# Ebow technique



## distressed_romeo (Jul 23, 2006)

Has anyone discovered any unique tricks with this thing? The cassette you get with it talks about a lot of different stuff, but has anyone discovered any totally new effects?


----------



## MetalMike (Jul 23, 2006)

Theres some stuff here: http://www.ebow.com/ebow/pg.htm but I'm sure you've seen that. It's a very cool idea but I've never tried one. How are the sounds your getting out of it now?

On the sweetwater forum audioholic said:

Hey just some ebow tricks. First, it takes just a little bit to understand how it works best, and how to use it, but once you use it just for a bit, it truly is such an awesme thing. Lower your guitar volume by at least half, it really kicks out the output loud, and if its all the way up, it will be too loud. Also experiment with the tone settings, I usually like to roll off all the highs, and it gives some nice smooth sound. It reacts to the pickup, so find which pickup is being used, and you can swell into it by moving the ebow closer and then farther away from the pickup. And I also like to use it rythmically, raising and lowering it on the string to get like a arpegiated sound. Fun.
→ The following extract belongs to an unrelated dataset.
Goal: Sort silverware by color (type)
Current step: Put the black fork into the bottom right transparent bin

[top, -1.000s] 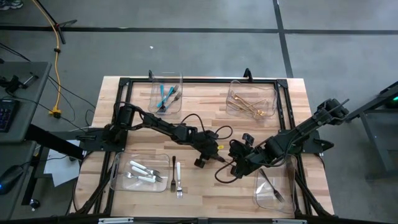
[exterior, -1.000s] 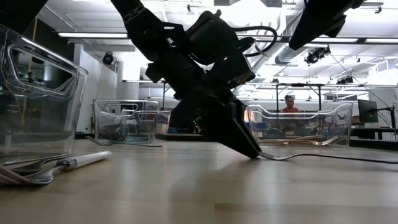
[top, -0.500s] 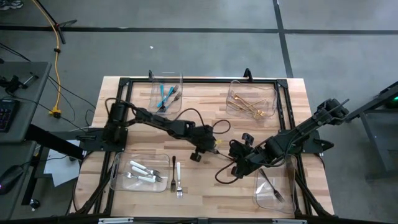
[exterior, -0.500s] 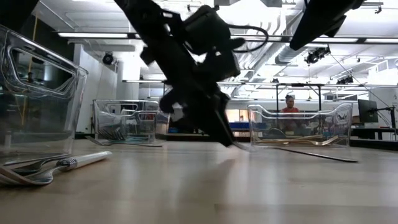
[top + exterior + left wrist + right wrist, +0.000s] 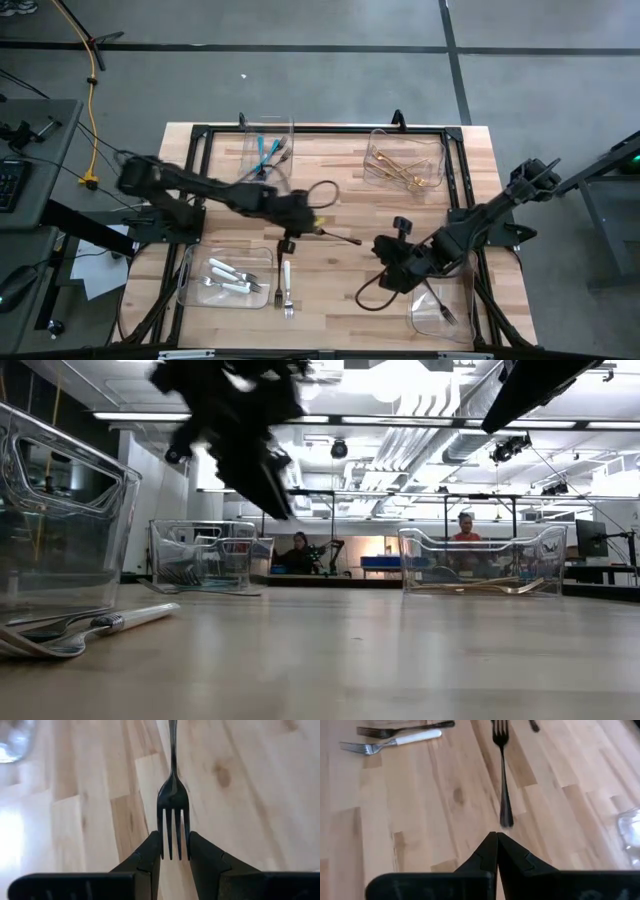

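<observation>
On the left near part of the bench (image 5: 330, 295), a clear bin (image 5: 190, 285) holds white-handled forks (image 5: 228, 277). Just right of it, on the bare wood, a dark fork (image 5: 279, 268) and a white-handled fork (image 5: 287, 285) lie side by side. From table height, the white handle and some tines show at the left edge beside that bin's wall.

At the far side, left of centre, a second bin (image 5: 283, 140) holds teal-handled pieces (image 5: 263, 153).

The left arm reaches across from the left side, and the left claw (image 5: 297, 225) hangs above the middle of the bench, off the wood. It is clamped on a dark steel fork (image 5: 338, 236): in the left wrist view the two fingers (image 5: 150, 857) press on the outer tines, and the handle runs away from the claw over the boards. From above, the handle sticks out to the right of the claw. The right wrist view shows the same fork from its handle end.

Farther right at the far side, a third bin (image 5: 438, 150) holds gold pieces (image 5: 400, 172).

The right arm comes in from the right edge. The right claw (image 5: 388, 268) sits right of centre, near side, with its fingers (image 5: 488, 852) pressed together on nothing.

A fourth bin (image 5: 420, 318) at the near right holds a dark fork (image 5: 437, 300).

Beyond the bench, two people sit far back in the room.
</observation>
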`<state>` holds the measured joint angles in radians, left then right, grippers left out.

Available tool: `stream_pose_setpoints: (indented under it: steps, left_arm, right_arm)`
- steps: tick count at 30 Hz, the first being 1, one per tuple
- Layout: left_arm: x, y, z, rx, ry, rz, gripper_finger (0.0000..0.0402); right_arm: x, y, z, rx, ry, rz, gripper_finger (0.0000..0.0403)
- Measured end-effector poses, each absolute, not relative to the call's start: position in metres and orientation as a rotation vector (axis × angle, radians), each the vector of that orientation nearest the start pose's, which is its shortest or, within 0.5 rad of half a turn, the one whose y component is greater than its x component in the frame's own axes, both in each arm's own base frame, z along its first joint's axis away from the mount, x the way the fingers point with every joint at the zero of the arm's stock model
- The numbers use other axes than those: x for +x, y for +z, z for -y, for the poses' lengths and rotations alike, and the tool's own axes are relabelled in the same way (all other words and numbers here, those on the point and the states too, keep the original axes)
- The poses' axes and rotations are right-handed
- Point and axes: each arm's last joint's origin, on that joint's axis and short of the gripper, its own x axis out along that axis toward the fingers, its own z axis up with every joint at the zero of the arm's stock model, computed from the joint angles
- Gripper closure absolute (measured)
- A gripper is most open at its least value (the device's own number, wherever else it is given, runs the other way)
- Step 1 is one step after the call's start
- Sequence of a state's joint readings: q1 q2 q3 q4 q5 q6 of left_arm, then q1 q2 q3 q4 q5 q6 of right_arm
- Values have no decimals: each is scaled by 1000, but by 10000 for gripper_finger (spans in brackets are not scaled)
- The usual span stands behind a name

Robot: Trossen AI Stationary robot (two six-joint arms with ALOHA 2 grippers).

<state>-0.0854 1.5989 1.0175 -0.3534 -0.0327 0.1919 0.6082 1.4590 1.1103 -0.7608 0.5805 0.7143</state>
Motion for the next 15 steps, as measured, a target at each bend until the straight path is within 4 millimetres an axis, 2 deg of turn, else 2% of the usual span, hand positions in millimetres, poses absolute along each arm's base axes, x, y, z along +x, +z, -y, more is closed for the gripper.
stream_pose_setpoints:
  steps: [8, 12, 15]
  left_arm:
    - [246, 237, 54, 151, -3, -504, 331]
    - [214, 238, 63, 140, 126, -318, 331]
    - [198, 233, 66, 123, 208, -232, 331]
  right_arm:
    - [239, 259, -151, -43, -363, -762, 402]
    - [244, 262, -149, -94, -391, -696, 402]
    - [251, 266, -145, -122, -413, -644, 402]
I'll have to try one out soon.


----------



## bostjan (Jul 23, 2006)

You can do lots of things with ebow. One string-like swellsby moving ebow closer to the neck pickup, then jerking it away. You can also do a kind of bagpipey thing with ebow on the a string, then use a pick to tap on the high e to get a hiccuppy flutey sound.


----------



## distressed_romeo (Jul 24, 2006)

Yeah, I've tried all the swells and flute/bagpipe effects...with a really bright, heavy reverb effect it sounds amazing! It's also really cool with some distortion and Rusty Cooley-style single string arpeggios!


----------



## jtm45 (Aug 2, 2006)

I used to have an Ebow many years ago and i found it to be a great thing to experiment with. 
Sadly it 'dissapeared' (got nicked!)about 6 months after i bought it and i just never got around to replacing it.
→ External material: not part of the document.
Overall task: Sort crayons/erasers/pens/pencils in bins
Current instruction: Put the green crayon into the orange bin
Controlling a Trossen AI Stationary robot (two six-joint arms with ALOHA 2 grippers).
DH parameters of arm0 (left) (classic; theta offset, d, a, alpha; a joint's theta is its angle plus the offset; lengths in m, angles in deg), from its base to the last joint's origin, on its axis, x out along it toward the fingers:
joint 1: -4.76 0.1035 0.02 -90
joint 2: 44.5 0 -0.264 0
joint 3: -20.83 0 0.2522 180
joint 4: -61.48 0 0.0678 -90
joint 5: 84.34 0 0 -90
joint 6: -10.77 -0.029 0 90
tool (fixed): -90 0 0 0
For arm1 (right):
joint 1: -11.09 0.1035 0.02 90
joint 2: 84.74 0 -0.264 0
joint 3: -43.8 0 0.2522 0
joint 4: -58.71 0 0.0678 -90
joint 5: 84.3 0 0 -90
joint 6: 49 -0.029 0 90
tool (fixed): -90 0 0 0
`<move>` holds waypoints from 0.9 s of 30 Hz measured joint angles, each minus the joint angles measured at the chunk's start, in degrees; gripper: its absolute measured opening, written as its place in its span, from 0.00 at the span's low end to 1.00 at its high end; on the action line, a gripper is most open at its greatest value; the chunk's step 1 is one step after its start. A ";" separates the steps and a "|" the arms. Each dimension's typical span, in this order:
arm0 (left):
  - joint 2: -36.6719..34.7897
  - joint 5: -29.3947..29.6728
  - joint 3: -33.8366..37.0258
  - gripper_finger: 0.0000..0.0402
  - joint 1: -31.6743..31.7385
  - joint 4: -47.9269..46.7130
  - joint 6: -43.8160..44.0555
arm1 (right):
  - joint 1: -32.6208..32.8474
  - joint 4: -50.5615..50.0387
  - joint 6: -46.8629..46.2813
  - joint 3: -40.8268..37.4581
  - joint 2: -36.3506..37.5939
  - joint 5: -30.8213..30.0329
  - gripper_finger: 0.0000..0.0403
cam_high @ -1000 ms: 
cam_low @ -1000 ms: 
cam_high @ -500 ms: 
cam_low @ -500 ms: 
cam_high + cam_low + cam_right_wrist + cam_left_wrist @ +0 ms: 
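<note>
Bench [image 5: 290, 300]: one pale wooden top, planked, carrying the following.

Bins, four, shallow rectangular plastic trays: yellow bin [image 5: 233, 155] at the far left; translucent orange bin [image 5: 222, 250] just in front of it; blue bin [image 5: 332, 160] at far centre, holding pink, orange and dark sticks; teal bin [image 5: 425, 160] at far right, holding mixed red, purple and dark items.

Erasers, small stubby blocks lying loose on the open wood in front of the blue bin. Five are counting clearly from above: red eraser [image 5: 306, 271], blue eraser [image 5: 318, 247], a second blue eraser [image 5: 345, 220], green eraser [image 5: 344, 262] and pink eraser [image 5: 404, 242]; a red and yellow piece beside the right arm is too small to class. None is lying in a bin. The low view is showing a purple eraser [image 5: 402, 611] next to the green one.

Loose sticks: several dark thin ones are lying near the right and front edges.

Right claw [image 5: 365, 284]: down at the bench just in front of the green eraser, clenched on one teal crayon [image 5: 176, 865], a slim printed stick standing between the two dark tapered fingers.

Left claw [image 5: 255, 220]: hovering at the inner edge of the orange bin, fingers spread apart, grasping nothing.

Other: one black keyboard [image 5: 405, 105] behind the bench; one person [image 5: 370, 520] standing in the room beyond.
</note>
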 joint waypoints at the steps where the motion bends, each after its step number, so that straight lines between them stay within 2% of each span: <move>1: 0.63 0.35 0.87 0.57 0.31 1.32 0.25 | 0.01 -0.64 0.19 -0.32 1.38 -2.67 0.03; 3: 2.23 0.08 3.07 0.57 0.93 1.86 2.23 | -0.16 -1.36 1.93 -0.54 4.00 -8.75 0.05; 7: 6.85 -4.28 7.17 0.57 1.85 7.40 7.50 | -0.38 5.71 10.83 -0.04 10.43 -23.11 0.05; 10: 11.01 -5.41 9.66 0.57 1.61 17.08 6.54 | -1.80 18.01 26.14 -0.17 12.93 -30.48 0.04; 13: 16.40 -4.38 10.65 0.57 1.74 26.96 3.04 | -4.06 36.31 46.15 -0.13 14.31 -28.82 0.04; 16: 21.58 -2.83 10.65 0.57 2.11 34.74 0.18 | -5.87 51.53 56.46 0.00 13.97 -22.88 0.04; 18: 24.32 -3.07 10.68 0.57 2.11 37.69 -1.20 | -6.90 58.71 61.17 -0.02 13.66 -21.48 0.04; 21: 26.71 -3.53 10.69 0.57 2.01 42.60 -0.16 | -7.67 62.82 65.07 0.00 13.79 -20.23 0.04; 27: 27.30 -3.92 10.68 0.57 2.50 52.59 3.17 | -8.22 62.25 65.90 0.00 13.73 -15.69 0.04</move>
I don't know if anyone remembers a Scottish band from way back called 'Big Country'?
The guitarist/singer, Stuart Adamson,who sadly committed suicide recently,was the first person i saw using one and he used it for the 'bagpipe' type technique.

The only thing i found with it that bothered me was that i'd get a bit frustrated by the fact that i found it a bit bulky and awkward to use to it's full potential really.

Thats' why i am set on having a sustainer system in one of my 7's.
I've used one on a 6 string before and found it awesome to use but as i play a 7 all the time (or nearly!)these days i just have to get one fitted on one of my 7's.
It's not something that you could (or would want to)use all the time but it's a cool thing to have there at your disposal.


----------



## distressed_romeo (Aug 3, 2006)

I do remember Big Country. Although I've never really had a chance to listen to a whole album, they were definitely a unique band. A youtube search may be in order...

I agree, the one problem with the ebow is its size, which makes it really hard to integrate into 'normal' playing. I'd love to try a sustainer guitar and see how it compares.


----------



## Drew (Aug 3, 2006)

2 seconds before I log out and get back to work, but I've found personally you get the most unique sounds by using it wrong. Somewhere around here I have a clip I posted of the E-bow in "harmonic" mode on the bridge pickup, held over the fretboard rather than pickups. In this position, it's almost totaly uncontrollable - it jumps in and out of octave feedback and doesn't trigger consistantly - but the randomness you get, coupled with the fact that everything you play will be (provided your fretting is good) either a note in key or a harmonic therein, is pretty damned appealing. You'll most likely get a bit of string noise too as you have to hold it pretty close, but that just means you'll get an occasional slide-like chirp with your weird, chaotic wailing noises. Add some delay and it's gorgeous.


----------



## distressed_romeo (Aug 3, 2006)

^I have got to try that NOW!!!!!


----------



## Drew (Aug 3, 2006)

http://www.sevenstring.org/forum/showpost.php?p=108698&postcount=8

The clip. Sloppy as fuck, but very unique sounding. Now, imagine triple-tracking it.


----------



## jtm45 (Aug 3, 2006)

Drew said:


> http://www.sevenstring.org/forum/showpost.php?p=108698&postcount=8
> The clip. Sloppy as fuck, but very unique sounding. Now, imagine triple-tracking it.



That's a cool sounding clip man! Very ethtereal

You could probably do some very cool stuff with one of those Akai 'Headrush' multi-track looping pedals and the Ebow.

I need a Headrush pedal! They're great fun to mess around with.


----------



## Durero (Aug 3, 2006)

My favorite ebow sound is using it on a steel-string acoustic with a slide.

Using it on the inside of a grand piano (while holding the sustain/damper pedal down with your foot) sounds fantastic!


----------